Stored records
*** Begin section ***

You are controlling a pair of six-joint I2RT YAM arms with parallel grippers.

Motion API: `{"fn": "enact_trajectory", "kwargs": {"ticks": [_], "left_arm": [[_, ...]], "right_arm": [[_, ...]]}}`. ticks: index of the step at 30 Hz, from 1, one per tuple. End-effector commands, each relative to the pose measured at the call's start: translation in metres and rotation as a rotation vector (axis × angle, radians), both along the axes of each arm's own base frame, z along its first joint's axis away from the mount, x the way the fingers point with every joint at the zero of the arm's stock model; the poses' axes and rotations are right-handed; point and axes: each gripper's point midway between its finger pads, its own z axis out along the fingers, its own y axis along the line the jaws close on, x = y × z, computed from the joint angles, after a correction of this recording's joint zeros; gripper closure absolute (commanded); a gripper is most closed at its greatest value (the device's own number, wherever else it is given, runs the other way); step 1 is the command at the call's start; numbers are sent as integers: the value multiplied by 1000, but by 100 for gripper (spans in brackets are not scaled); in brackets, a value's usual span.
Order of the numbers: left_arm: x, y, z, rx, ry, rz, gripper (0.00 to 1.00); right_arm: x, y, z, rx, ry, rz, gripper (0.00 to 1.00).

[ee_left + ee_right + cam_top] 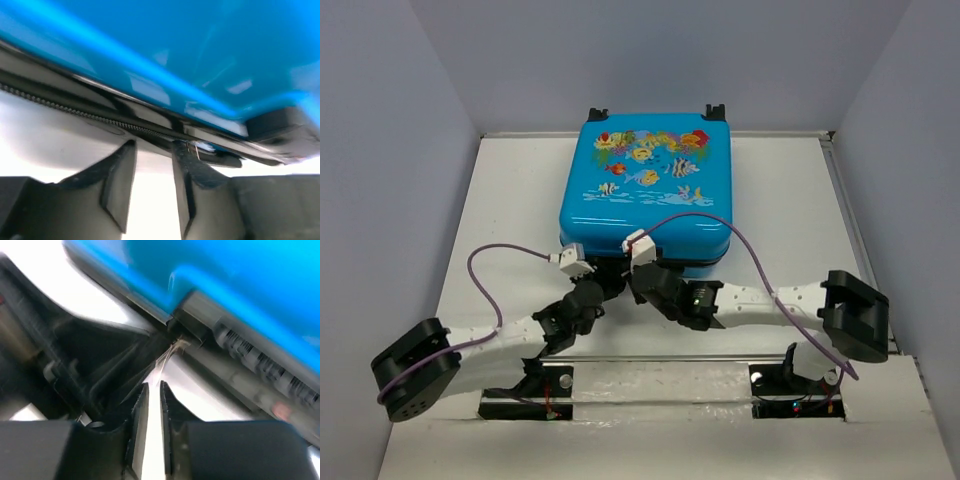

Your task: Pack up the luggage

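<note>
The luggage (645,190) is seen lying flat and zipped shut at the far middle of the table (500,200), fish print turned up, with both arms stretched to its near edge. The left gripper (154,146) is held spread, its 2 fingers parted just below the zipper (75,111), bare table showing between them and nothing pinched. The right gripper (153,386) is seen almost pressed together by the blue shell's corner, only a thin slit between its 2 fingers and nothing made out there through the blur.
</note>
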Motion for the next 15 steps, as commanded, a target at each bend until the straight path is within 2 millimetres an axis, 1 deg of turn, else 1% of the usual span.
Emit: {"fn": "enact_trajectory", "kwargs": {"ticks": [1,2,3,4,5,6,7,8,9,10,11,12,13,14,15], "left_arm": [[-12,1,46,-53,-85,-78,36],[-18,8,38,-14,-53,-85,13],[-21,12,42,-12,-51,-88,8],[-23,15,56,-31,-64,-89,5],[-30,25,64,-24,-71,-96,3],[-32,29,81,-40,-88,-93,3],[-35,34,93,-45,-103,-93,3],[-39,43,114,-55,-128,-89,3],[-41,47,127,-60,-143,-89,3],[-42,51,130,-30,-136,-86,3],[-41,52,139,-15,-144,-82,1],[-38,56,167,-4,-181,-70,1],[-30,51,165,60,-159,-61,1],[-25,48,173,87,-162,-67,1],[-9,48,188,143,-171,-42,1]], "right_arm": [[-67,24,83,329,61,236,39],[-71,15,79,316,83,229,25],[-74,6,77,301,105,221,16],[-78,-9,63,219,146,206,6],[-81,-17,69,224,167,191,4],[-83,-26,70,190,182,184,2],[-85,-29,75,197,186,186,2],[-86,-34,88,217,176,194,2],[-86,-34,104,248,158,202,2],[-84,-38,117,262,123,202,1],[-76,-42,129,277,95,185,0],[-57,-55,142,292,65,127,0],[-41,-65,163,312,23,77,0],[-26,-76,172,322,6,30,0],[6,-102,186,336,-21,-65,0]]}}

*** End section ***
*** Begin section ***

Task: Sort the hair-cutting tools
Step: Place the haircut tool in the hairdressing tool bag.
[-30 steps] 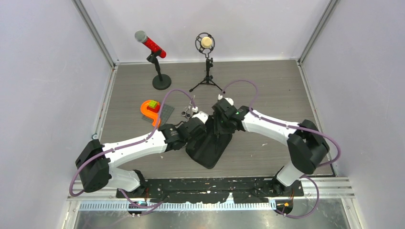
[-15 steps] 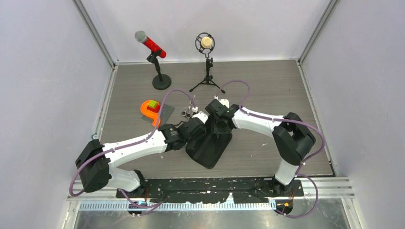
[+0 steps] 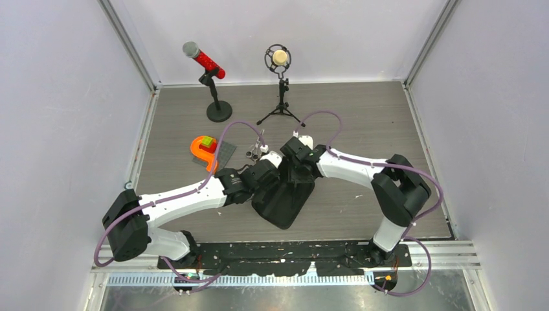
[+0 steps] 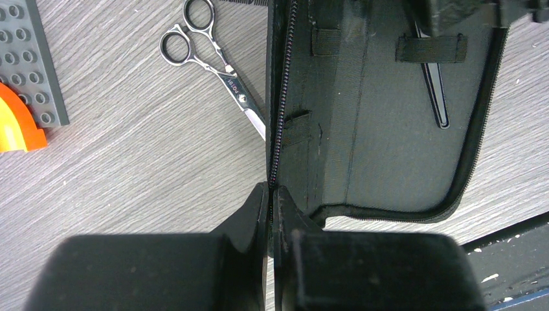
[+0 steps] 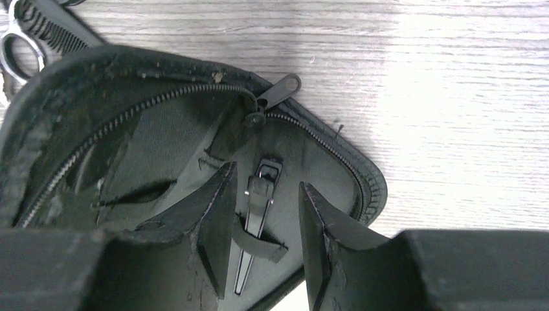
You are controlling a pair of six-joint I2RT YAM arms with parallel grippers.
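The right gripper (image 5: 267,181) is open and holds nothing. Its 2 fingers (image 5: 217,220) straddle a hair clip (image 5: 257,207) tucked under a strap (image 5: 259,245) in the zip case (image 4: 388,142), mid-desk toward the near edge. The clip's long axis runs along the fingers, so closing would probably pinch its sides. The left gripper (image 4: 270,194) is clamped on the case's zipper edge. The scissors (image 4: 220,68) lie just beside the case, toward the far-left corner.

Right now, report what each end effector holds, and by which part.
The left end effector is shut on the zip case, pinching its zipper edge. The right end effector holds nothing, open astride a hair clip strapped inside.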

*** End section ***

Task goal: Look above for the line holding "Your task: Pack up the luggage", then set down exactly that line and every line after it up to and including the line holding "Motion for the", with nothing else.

Result:
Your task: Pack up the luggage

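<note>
The luggage (645,190) is seen lying flat and zipped shut at the far middle of the table (500,200), fish print turned up, with both arms stretched to its near edge. The left gripper (154,146) is held spread, its 2 fingers parted just below the zipper (75,111), bare table showing between them and nothing pinched. The right gripper (153,386) is seen almost pressed together by the blue shell's corner, only a thin slit between its 2 fingers and nothing made out there through the blur.
</note>
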Motion for the next 15 steps, as commanded, a target at each bend until the straight path is within 2 millimetres an axis, 1 deg of turn, else 1% of the usual span.

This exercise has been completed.